Pablo Reyes: I'm a 22-year-old student reporter native to Bronx, NY, who attends Lehman College and is set to graduate this spring of 2023. Majoring in English with a minor in journalism, my goal is to write my own book series, and as a result I have taken to reading literary works of all kinds to have a greater understanding of literature in general. Recently I have been developing skills in photography, leading to an interest in photojournalism. 

Emmanuel Valerio: I'm an undergraduate student majoring in English with a minor in journalism. I was born and spent most of my childhood overseas in the Dominican Republic before making my way to the United States, where I fell in love with storytelling as a whole and chose to pursue it as a career. History is the story of humanity, and I believe it is through journalism that such a tale can be stored and shared with the future.

Megan Walls: I am currently a junior who is majoring in journalism at Lehman College.

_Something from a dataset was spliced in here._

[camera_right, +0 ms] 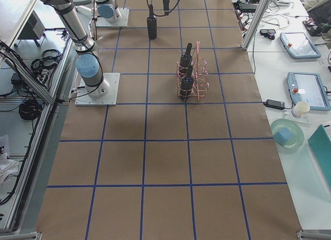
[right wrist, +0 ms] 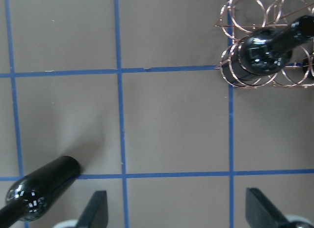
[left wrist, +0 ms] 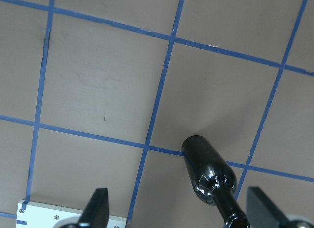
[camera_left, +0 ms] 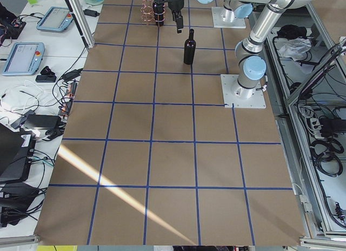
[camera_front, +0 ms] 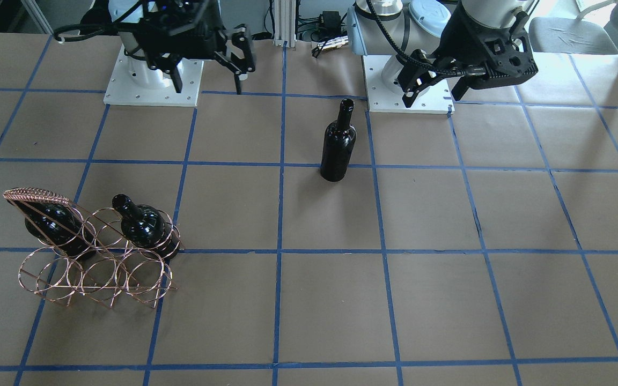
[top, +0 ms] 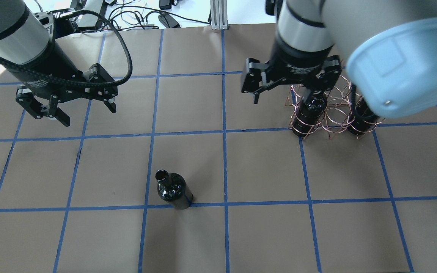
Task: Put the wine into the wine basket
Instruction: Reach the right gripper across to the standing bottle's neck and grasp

Living in New York City, particularly in the borough of The Bronx for the majority of my life, I got the chance to experience various types of people and their way of life, and I happened to gain even more knowledge through working on this project with my classmates.

Anni Rubio: is a Lehman College senior majoring in journalism. A photographer and video producer for Lehman's Multimedia Center, she is at work on a video project documenting migration narratives and plans to work in video production and film.